Ana içeriğe atla

Gaziantepspor - Galatasaray : 2-3

Galatasaray için şanssız bir fikstürle başlamıştı lig. Herhalde kime sorsalar, ligin ilk haftalarında Antep deplasmanına gitmeyi kimse tercih etmezdi. Ama yinede 4 tane resmi maç yapmanın verdiği moral ve kondisyonla bu önemli virajdan başarıyla çıkabildi Galatasaray. Öncelikle kendi tahminimce geçen sene Sivasspor'un yaptığı çıkışı, bu sene Gaziantep ve Bursa'dan yapacak.. Gaziantep özellikle sağ ve sol bek problemlerini halledince çok takımın canını yakacak gibi. Özellikle golü atan yeni transfer Julio Cesar çok iyi bir futbolcu, seneye transfer döneminde Tabata hakkında yapılan dedikoduların hepsi Julio Cesar hakkında yapılacak gibi. Teknik direktörleri Jose Cuceiro'da bence çok başarılı bir isim. Özellikle Batuhan olaylarında karakterli duruşu çok insana örnek olmalı. Uzun süre Gaziantep sporun başında kalır umarım.
Maçtan benim aklımda kalan en önemli olay Keita yerde kıvranışıydı. Henüz 26 yaşındayken Espanyol kaptanı Jarque'nin kalp krizi yüzünden bir gün önce öldüğü haberini aldıktan sonra yürekler ağızlara geldi, Keita'yı yerde görünce. Ama Allahtan kötü bir sonla karşılaşmadan Keita oyuna devam edebildi. Keita'nın oyununa gelince daha eski hızını yakalayamamış ama 20 gündür idman yaptığını düşünürsek bu çok doğal. Dikkat çeken en önemli özelliği karşısındaki defans oyuncusunun sabit ayağının tarafına topu atıp çalım atabilmesi.

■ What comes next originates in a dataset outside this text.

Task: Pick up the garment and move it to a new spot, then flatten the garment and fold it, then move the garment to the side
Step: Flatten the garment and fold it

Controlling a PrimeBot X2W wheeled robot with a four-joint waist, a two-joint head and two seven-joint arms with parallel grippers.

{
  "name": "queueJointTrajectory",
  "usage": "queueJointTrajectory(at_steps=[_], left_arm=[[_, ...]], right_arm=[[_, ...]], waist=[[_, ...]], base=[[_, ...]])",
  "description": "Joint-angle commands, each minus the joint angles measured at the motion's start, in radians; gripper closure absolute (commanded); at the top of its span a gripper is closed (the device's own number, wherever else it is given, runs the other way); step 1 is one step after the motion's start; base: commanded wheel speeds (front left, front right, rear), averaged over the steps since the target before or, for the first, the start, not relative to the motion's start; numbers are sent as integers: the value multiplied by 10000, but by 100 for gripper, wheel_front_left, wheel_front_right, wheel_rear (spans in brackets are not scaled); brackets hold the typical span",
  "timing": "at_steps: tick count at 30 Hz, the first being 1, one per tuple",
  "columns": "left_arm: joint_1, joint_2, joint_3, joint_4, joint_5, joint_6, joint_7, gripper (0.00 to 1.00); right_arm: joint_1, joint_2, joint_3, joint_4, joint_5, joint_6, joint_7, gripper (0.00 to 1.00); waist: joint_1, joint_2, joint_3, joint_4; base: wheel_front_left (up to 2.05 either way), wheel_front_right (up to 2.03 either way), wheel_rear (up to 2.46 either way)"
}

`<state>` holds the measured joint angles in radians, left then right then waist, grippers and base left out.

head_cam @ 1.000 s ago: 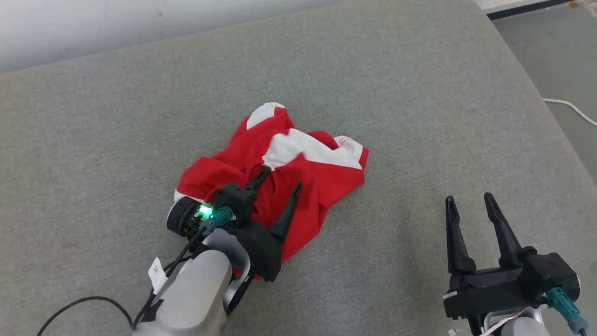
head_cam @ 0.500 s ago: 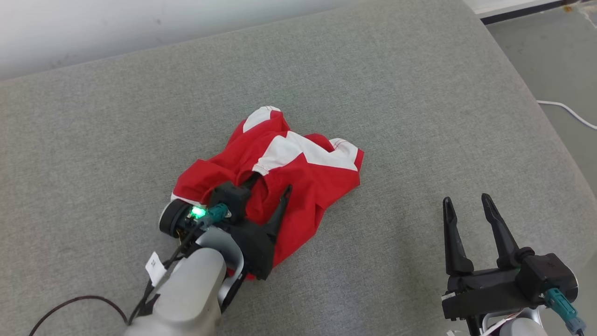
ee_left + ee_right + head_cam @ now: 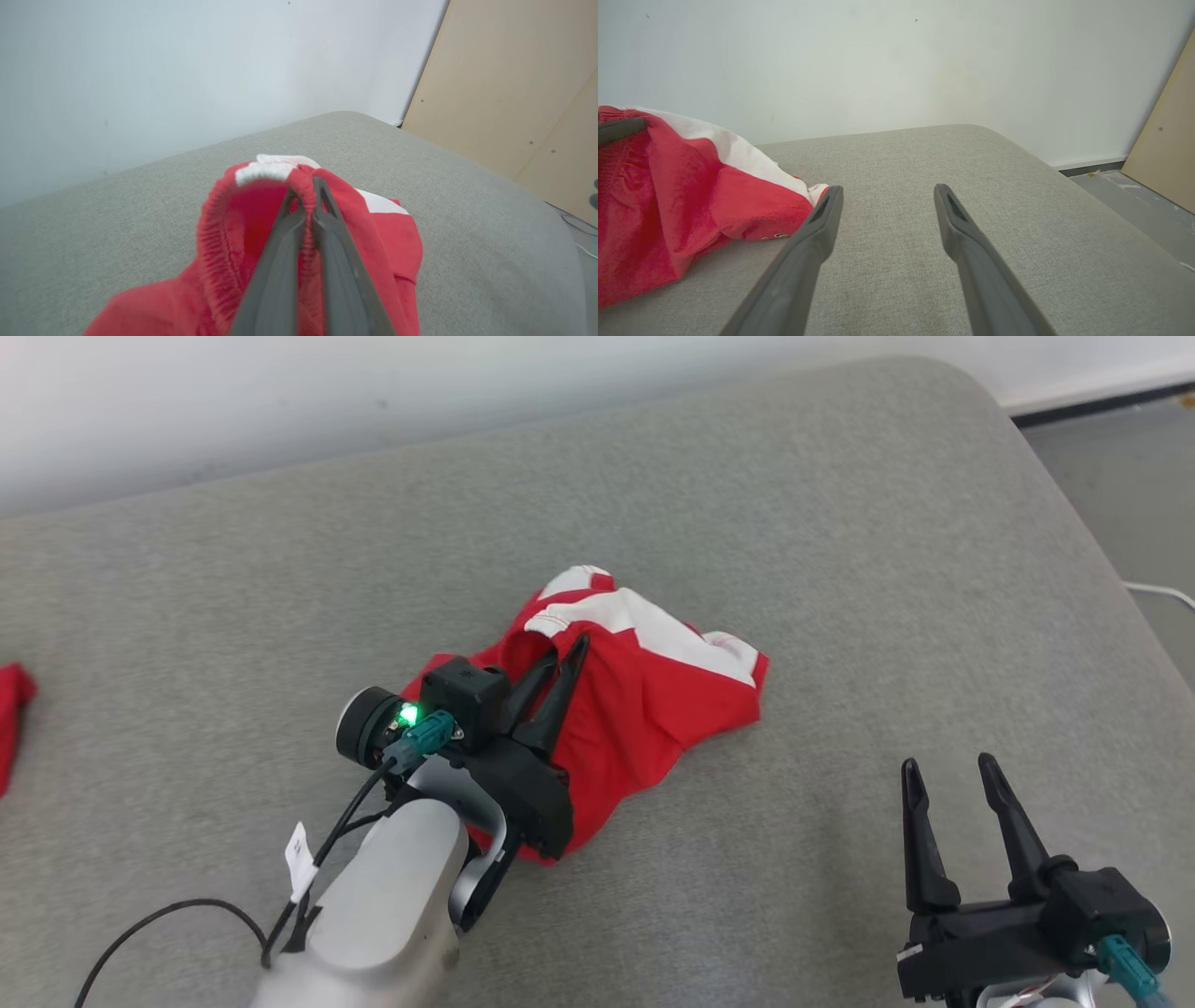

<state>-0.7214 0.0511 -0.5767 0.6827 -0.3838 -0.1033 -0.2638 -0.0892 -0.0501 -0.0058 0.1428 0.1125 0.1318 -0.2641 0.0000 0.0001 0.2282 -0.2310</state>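
Near the middle of the grey cushioned surface [image 3: 840,541] lies the garment [image 3: 653,709], a crumpled red piece with white panels along its far side. Its near-left portion is bunched up around the left gripper [image 3: 566,651], while its right portion rests on the surface.

Left gripper: closed. In the left wrist view the two dark fingers are pressed together on a ribbed red band of the garment [image 3: 224,242], with the left gripper [image 3: 304,186] pinching the band just below a white patch. The cloth arches up to either side of the fingers. The pinched edge appears raised off the surface, though the head view does not confirm this.

Right gripper [image 3: 948,763]: fingers spread apart and holding nothing. It sits at the near right, well apart from the garment, fingers pointing toward the far side. In the right wrist view the right gripper [image 3: 887,188] is just above bare grey fabric, and the garment [image 3: 691,196] lies to its left, its white-edged corner close to the left finger but not touching it.

Other observations: a small red item [image 3: 9,719] shows at the left edge of the surface; it is cut off by the frame. A pale wall [image 3: 280,392] runs behind the surface. A white cable [image 3: 1162,593] lies on the floor [image 3: 1120,476] at the right.
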Motion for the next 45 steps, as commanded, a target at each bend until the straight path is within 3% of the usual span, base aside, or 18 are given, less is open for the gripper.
queueJointTrajectory(at_steps=[1,12,20,28,37,38,39,45], left_arm=[[200,21,41,-192,-21,20,-9,100],[2113,781,-8,-2479,-115,307,223,100],[4301,1641,164,-3750,-519,774,536,100],[6019,2099,587,-3543,-1053,1111,286,100],[6036,2293,1230,-2723,-1240,1118,28,99],[6023,2256,1300,-2683,-1255,1111,11,68],[6018,2233,1347,-2674,-1232,1100,-6,0],[6232,2090,2200,-3376,-1114,1258,-10,0]], right_arm=[[140,0,-21,15,-62,-22,-4,0],[582,-1,1,68,-210,-22,-4,0],[647,-1,76,146,-259,-22,-4,0],[750,-1,38,236,-307,-23,-4,0],[734,-1,-6,337,-302,-23,-4,0],[756,-1,4,349,-289,-23,-4,0],[784,-1,8,358,-271,-23,-4,0],[927,-1,-64,362,-203,-23,-4,0]], waist=[[0,-1,-499,557],[0,-1,-1317,2174],[0,-1,-1450,2589],[0,-1,-1564,2689],[0,-1,-1629,2781],[0,-1,-1660,2788],[0,-1,-1691,2794],[0,-1,-1893,2921]], base=[[0,0,0],[0,0,0],[0,0,0],[0,0,0],[0,0,0],[0,0,0],[0,0,0],[0,0,0]])
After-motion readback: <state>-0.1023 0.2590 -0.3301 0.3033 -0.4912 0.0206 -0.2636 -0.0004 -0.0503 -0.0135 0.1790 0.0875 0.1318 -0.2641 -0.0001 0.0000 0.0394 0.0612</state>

Bu özelliğiyle ilk 10 maçta çok adam geçer, sonraki maçlarda ise çok tekme yer.
Maçın yıldızı iki asist ve bir golüyle yine kaptan Arda Turan'dı. Geçen senelerde kanattan başka yerde oynayamaz denilen Arda'dan, Frank Rijkaard ve Johan Neeskens ikilisi inanılmaz bir maestro yaratma yolunda ilerliyorlar. Herşey böyle güzel gitmeye devam ederse Arda'nın ismi Everton veya Dortmund'la değil, Milan veya Chelsea gibi bir üst kademe takımlarla geçecek gibi görünüyor. Ayrıca başarılı istatiistiklerinin yanında, esas defansa yaptığı yardımlar, kayarak top kapmalar Arda'nın futbolunu büyütüyor.Netanya maçının yıldızı Aydın dün beklenen görüntüsünden yine uzaktı, ama yinede biraz şanslı olsa maçı 1 gol 1 asistle bitirebilirdi ve öyle olsaydı bugün eleştirenlerin hepsi Aydın'a Türk futbolunun yeni yıldızı damgasını yapıştıracaktı. Aydın'ın en önemli eksikliği hırs, bu konuda acil olarak birşey yapmalı. Mustafa Sarp'ı çok beğendim biraz daha fazla maç yapınca daha iyi olacağını düşünüyorum. Bu düşüncelerimin tam tersini Gökhan Zan için söyleyebilirim. Karşıdaki takımlar iyileştikçe, Gökhan Zan daha da kötüleşecek.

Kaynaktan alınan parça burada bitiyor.